YOUR ASSIGNMENT.
Your answer must be the data repeated exactly, with no pictures in it.

COLLECTED MATERIAL.
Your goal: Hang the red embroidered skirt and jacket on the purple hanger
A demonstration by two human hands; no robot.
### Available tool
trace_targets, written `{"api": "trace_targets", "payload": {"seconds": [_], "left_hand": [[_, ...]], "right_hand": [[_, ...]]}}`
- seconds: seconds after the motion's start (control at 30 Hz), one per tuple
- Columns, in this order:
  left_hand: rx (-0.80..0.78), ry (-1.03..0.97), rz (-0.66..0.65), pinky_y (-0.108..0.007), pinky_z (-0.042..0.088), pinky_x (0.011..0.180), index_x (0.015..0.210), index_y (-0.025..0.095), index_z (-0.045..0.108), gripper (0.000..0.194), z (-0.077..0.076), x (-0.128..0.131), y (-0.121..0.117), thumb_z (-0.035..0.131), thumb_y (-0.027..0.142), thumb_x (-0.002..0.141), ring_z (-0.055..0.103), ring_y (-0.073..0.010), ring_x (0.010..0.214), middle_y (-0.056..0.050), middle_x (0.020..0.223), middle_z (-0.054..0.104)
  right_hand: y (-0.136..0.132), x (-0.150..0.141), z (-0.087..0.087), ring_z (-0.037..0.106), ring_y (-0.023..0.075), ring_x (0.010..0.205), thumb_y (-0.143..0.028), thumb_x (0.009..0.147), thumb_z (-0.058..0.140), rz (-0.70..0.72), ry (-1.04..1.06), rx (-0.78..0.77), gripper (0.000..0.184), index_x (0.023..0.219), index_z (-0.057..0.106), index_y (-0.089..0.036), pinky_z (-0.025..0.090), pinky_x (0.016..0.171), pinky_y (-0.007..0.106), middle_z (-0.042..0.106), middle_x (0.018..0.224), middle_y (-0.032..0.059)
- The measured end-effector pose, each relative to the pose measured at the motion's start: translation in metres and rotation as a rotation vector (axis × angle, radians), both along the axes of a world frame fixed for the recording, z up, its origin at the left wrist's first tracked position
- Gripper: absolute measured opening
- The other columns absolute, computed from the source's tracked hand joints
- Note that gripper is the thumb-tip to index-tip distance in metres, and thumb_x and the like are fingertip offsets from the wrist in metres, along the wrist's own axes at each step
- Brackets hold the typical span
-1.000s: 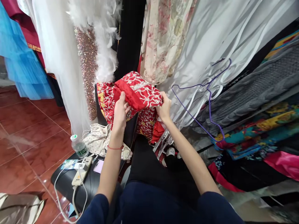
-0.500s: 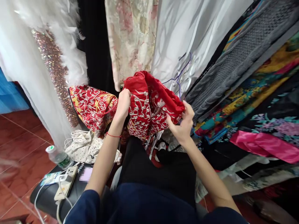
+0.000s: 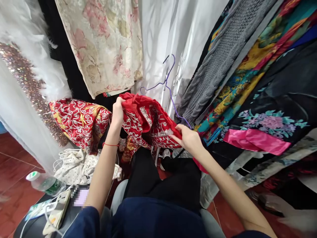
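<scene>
While the left hand [image 3: 118, 110] pinches the top edge of the red embroidered garment [image 3: 148, 124] and the right hand [image 3: 189, 138] grips its lower hem over the lap, folding seems underway; next needs both edges aligned.

You're in a clothing or costume shop: hanging garments crowd all round you, a sequin dress [image 3: 22, 82], floral lace fabric [image 3: 104, 46], grey knit [image 3: 223, 53], bright prints [image 3: 250, 66], purple wire hanger [image 3: 170, 89], red tiled floor [image 3: 10, 158]
</scene>
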State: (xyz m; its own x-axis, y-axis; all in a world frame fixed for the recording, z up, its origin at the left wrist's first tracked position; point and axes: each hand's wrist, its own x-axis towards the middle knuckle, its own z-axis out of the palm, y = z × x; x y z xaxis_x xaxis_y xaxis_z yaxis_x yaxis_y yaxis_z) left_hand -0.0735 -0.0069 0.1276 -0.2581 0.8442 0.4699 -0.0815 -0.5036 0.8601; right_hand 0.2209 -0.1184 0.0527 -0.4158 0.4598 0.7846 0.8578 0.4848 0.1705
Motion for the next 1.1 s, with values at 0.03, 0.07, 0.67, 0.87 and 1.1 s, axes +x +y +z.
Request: {"api": "trace_targets", "payload": {"seconds": [0.03,0.07,0.67,0.87,1.1], "left_hand": [[-0.017,-0.025,0.012,-0.027,0.039,0.051,0.06,0.022,0.039,0.049,-0.002,-0.003,0.004,0.061,0.062,0.079,0.043,-0.0121,0.053,0.003,0.054,0.04],[-0.04,-0.062,0.023,-0.027,0.038,0.05,0.06,0.022,0.037,0.048,-0.005,-0.006,0.007,0.061,0.059,0.08,0.041,-0.0114,0.051,0.004,0.054,0.038],[-0.123,0.072,-0.031,-0.022,0.035,0.056,0.063,0.019,0.049,0.017,-0.029,0.003,0.037,0.058,0.029,0.074,0.041,-0.0107,0.057,0.004,0.061,0.048],[-0.171,0.359,-0.283,-0.024,0.039,0.062,0.07,0.018,0.061,0.017,-0.038,0.028,0.048,0.059,0.032,0.078,0.048,-0.0139,0.062,0.0,0.067,0.059],[-0.323,0.322,-0.1,-0.026,0.037,0.059,0.057,0.02,0.051,0.024,-0.095,0.034,0.081,0.058,0.028,0.078,0.046,-0.0149,0.058,0.001,0.057,0.053]], "right_hand": [[0.002,0.002,-0.009,0.069,0.02,0.073,-0.041,0.099,0.051,0.049,-0.006,-0.017,0.028,0.112,0.056,-0.016,0.054,0.063,0.029,0.069,0.086,0.0084],[0.003,0.003,-0.019,0.069,0.0194,0.072,-0.038,0.1,0.051,0.089,-0.013,-0.04,0.026,0.112,0.057,-0.016,0.053,0.064,0.028,0.069,0.086,0.008],[0.015,0.097,-0.009,0.053,0.014,0.059,-0.021,0.101,0.04,0.121,-0.12,-0.136,0.029,0.099,0.069,-0.024,0.04,0.067,0.033,0.059,0.059,-0.0009],[0.018,0.164,0.035,0.065,0.0184,0.064,-0.027,0.099,0.05,-0.112,-0.082,0.116,0.019,0.096,0.069,-0.027,0.039,0.068,0.039,0.072,0.069,0.003],[0.013,0.146,0.005,0.066,0.0262,0.12,-0.013,0.097,0.05,0.077,-0.183,-0.165,0.018,0.103,0.065,-0.022,0.044,0.08,0.037,0.078,0.107,0.0071]]}}
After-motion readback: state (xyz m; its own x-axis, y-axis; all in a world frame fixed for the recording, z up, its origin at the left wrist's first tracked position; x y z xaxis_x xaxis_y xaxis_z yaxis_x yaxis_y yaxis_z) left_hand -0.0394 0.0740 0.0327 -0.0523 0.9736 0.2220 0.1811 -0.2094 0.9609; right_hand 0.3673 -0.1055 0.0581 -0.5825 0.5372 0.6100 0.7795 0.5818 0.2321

RESULT OF THE EXERCISE.
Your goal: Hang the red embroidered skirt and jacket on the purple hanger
A demonstration by two human hands; no robot.
### Available tool
trace_targets, written `{"api": "trace_targets", "payload": {"seconds": [_], "left_hand": [[_, ...]], "right_hand": [[_, ...]]}}`
- seconds: seconds after the motion's start (control at 30 Hz), one per tuple
- Columns, in this order:
  left_hand: rx (-0.80..0.78), ry (-1.03..0.97), rz (-0.66..0.65), pinky_y (-0.108..0.007), pinky_z (-0.042..0.088), pinky_x (0.011..0.180), index_x (0.015..0.210), index_y (-0.025..0.095), index_z (-0.045..0.108), gripper (0.000..0.194), z (-0.077..0.076), x (-0.128..0.131), y (-0.121..0.117), thumb_z (-0.035..0.131), thumb_y (-0.027..0.142), thumb_x (-0.002..0.141), ring_z (-0.055..0.103), ring_y (-0.073..0.010), ring_x (0.010..0.214), middle_y (-0.056..0.050), middle_x (0.020..0.223), middle_z (-0.054..0.104)
  right_hand: y (-0.136..0.132), x (-0.150..0.141), z (-0.087..0.087), ring_z (-0.037..0.106), ring_y (-0.023..0.075), ring_x (0.010..0.205), thumb_y (-0.143..0.028), thumb_x (0.009..0.147), thumb_z (-0.058..0.140), rz (-0.70..0.72), ry (-1.04..1.06), rx (-0.78..0.77), gripper (0.000..0.184), index_x (0.023..0.219), index_z (-0.057..0.106), index_y (-0.089..0.036), pinky_z (-0.025..0.090), pinky_x (0.016..0.171), pinky_y (-0.007..0.106), middle_z (-0.042..0.106), middle_x (0.018..0.224), middle_y (-0.032..0.059)
- The measured end-effector pose, each relative to the pose measured at the motion's start: translation in metres and rotation as a rotation vector (axis × angle, radians), both along the axes of a world frame fixed for the recording, z up, its origin at the left wrist's first tracked position
- Gripper: absolute measured opening
- The other columns absolute, computed from the source's tracked hand joints
- Note that gripper is the thumb-tip to index-tip distance in metres, and thumb_x and the like are fingertip offsets from the wrist in metres, along the wrist's own axes at each step
- Brackets hold the typical span
-1.000s: 
-0.500s: 
+0.000s: 
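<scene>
While the left hand [image 3: 118, 110] pinches the top edge of the red embroidered garment [image 3: 148, 124] and the right hand [image 3: 189, 138] grips its lower hem over the lap, folding seems underway; next needs both edges aligned.

You're in a clothing or costume shop: hanging garments crowd all round you, a sequin dress [image 3: 22, 82], floral lace fabric [image 3: 104, 46], grey knit [image 3: 223, 53], bright prints [image 3: 250, 66], purple wire hanger [image 3: 170, 89], red tiled floor [image 3: 10, 158]
</scene>
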State: (xyz m; its own x-axis, y-axis; all in a world frame fixed for the recording, z up, its origin at the left wrist's first tracked position; point and axes: each hand's wrist, its own x-axis towards the middle knuckle, its own z-axis out of the palm, y = z × x; x y z xaxis_x xaxis_y xaxis_z yaxis_x yaxis_y yaxis_z) left_hand -0.0735 -0.0069 0.1276 -0.2581 0.8442 0.4699 -0.0815 -0.5036 0.8601; right_hand 0.2209 -0.1184 0.0527 -0.4158 0.4598 0.7846 0.8578 0.4848 0.1705
Motion for the next 1.1 s, with values at 0.03, 0.07, 0.67, 0.87 and 1.1 s, axes +x +y +z.
Request: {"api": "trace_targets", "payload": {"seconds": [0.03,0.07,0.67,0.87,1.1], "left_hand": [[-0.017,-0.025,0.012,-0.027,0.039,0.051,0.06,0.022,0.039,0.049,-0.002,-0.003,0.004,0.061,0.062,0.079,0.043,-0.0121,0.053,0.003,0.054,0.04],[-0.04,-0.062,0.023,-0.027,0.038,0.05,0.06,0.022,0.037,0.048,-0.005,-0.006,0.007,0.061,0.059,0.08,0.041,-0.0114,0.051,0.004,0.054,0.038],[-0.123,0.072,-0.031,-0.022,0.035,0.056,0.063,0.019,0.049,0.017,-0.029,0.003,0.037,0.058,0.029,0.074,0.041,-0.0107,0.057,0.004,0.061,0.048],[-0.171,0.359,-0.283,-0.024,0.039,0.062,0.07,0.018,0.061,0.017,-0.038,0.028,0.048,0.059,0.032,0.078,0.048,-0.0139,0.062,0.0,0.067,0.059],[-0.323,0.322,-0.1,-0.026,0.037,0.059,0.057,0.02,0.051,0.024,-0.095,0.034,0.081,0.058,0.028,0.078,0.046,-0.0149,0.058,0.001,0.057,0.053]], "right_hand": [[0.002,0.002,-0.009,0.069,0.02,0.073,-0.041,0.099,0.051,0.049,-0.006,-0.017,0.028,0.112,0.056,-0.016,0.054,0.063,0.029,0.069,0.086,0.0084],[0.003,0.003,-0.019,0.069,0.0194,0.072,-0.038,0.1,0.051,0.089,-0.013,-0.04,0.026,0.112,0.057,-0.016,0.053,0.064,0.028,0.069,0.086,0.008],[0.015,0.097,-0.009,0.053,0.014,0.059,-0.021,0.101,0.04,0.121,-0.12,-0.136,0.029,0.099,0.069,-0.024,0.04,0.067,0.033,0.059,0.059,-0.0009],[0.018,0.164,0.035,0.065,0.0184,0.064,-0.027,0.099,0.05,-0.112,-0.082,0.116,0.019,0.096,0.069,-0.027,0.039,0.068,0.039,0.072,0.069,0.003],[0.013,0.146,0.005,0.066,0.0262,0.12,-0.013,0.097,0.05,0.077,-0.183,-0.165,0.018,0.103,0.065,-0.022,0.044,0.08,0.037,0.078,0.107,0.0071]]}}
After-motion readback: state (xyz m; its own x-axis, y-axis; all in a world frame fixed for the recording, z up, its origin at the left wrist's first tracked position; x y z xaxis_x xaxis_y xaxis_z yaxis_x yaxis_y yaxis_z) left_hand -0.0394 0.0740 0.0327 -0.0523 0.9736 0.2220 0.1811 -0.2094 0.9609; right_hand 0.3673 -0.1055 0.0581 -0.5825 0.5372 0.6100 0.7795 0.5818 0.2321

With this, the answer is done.